### Dataset section
***

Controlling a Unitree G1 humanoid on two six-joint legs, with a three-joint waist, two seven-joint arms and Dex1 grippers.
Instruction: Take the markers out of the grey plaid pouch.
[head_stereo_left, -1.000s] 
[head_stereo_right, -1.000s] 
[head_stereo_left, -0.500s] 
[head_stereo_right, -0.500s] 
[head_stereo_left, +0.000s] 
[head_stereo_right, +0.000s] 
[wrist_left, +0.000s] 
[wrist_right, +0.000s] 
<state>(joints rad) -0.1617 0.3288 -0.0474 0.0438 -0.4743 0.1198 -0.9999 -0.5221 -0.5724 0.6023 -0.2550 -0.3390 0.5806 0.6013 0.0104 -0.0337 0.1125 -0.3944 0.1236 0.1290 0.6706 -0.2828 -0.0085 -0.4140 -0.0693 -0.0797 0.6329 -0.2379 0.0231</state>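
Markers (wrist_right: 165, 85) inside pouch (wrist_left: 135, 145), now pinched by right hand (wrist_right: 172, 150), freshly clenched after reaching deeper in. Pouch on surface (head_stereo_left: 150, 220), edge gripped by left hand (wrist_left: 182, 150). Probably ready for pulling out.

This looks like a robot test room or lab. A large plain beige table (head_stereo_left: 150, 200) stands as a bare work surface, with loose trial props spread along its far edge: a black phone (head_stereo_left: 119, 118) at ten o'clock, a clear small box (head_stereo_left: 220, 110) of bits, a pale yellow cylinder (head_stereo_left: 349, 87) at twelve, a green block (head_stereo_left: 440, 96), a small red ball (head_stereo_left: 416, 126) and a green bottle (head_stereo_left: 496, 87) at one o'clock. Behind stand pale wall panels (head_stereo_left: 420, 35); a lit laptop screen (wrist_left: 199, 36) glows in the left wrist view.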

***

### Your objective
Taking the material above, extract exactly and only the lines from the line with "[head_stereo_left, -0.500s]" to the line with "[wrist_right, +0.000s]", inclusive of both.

### Task output
[head_stereo_left, -0.500s] 
[head_stereo_right, -0.500s] 
[head_stereo_left, +0.000s] 
[head_stereo_right, +0.000s] 
[wrist_left, +0.000s] 
[wrist_right, +0.000s] 

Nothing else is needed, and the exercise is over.